▶ **PROMPT**: Give the data again in its entirety, exactly as provided.
◇ ◇ ◇ ◇
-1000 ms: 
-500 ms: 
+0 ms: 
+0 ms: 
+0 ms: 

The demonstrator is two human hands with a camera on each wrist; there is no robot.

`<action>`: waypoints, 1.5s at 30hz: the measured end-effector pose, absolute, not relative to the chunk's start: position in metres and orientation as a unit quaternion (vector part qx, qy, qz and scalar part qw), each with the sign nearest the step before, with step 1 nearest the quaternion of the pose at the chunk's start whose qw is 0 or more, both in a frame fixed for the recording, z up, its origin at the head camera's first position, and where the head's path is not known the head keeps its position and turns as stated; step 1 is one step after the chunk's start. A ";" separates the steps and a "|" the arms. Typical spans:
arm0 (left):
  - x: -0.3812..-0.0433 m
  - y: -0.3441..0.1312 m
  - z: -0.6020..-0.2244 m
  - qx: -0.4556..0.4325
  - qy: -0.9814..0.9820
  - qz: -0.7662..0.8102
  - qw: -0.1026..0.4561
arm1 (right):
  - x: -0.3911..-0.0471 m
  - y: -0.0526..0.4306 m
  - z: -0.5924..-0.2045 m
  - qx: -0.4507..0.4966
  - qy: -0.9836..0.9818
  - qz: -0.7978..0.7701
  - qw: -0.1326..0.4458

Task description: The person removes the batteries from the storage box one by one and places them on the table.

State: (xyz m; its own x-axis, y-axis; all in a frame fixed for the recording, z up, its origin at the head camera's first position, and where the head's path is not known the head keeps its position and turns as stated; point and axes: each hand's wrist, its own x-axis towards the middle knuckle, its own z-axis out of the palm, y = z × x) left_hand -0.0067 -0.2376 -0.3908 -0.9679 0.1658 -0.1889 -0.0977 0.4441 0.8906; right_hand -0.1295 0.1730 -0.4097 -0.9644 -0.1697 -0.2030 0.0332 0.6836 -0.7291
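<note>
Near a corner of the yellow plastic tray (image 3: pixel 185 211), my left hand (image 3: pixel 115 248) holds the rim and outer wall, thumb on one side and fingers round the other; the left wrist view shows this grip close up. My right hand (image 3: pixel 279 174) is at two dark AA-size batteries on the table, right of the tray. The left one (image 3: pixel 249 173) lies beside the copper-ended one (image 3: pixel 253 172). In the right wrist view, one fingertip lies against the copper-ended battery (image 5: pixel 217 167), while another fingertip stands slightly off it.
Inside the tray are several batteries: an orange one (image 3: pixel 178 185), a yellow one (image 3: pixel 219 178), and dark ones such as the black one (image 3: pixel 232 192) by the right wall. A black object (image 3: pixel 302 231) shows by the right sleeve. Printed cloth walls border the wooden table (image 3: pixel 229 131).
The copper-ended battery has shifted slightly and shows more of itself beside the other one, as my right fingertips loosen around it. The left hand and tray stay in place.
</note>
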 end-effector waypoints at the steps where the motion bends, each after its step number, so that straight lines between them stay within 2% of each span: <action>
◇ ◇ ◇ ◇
▶ **ANSWER SPACE**:
-1000 ms: 
-500 ms: 
+0 ms: 
+0 ms: 
+0 ms: 

The demonstrator is two human hands with a camera on each wrist; there is no robot.

`<action>`: waypoints, 1.5s at 30hz: the measured end-effector pose, absolute, not relative to the chunk's start: position in metres and orientation as a unit quaternion (vector part qx, qy, qz and scalar part qw), each with the sign nearest the step before, with step 1 nearest the quaternion of the pose at the chunk's start whose qw is 0 or more, both in a frame fixed for the recording, z up, its origin at the head camera's first position, and where the head's path is not known the head keeps its position and turns as stated; step 1 is one step after the chunk's start. A ";" separates the steps and a "|" the arms. Typical spans:
arm0 (left):
  - x: -0.3812..-0.0433 m
  - y: -0.3441..0.1312 m
  - z: -0.6020..-0.2244 m
  - qx: -0.4556..0.4325
  - qy: -0.9814..0.9820
  - qz: -0.7662..0.8102
  - qw: -0.1026..0.4561
arm1 (right):
  - x: -0.3911..-0.0471 m
  - y: -0.0526..0.4306 m
  - z: -0.5924..-0.2045 m
  - qx: -0.4507..0.4966
  - qy: -0.9836..0.9818
  - qz: -0.7978..0.7701
  - qw: -0.1326..0.4458

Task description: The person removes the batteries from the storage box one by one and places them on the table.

State: (xyz m; its own x-axis, y-axis; all in a frame fixed for the recording, z up, its origin at the head camera's first position, and where the head's path is not known the head keeps its position and turns as stated; point and axes: each hand's wrist, its own x-axis towards the middle knuckle, its own z-axis out of the palm, y = z × x) left_hand -0.0067 -0.2376 -0.3908 -0.9679 0.1658 -0.1889 -0.0977 0.4441 0.8906; right_hand -0.1295 0.1730 -0.4097 -0.9644 -0.1697 -0.2030 0.0332 0.6836 -0.7291
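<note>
Near a corner of the yellow plastic tray (image 3: pixel 185 211), my left hand (image 3: pixel 115 248) holds the rim and outer wall, thumb on one side and fingers round the other; the left wrist view shows this grip close up. My right hand (image 3: pixel 279 174) is at two dark AA-size batteries on the table, right of the tray. The left one (image 3: pixel 249 173) lies beside the copper-ended one (image 3: pixel 253 172). In the right wrist view, one fingertip lies against the copper-ended battery (image 5: pixel 217 167), while another fingertip stands slightly off it.
Inside the tray are several batteries: an orange one (image 3: pixel 178 185), a yellow one (image 3: pixel 219 178), and dark ones such as the black one (image 3: pixel 232 192) by the right wall. A black object (image 3: pixel 302 231) shows by the right sleeve. Printed cloth walls border the wooden table (image 3: pixel 229 131).
The copper-ended battery has shifted slightly and shows more of itself beside the other one, as my right fingertips loosen around it. The left hand and tray stay in place.
</note>
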 end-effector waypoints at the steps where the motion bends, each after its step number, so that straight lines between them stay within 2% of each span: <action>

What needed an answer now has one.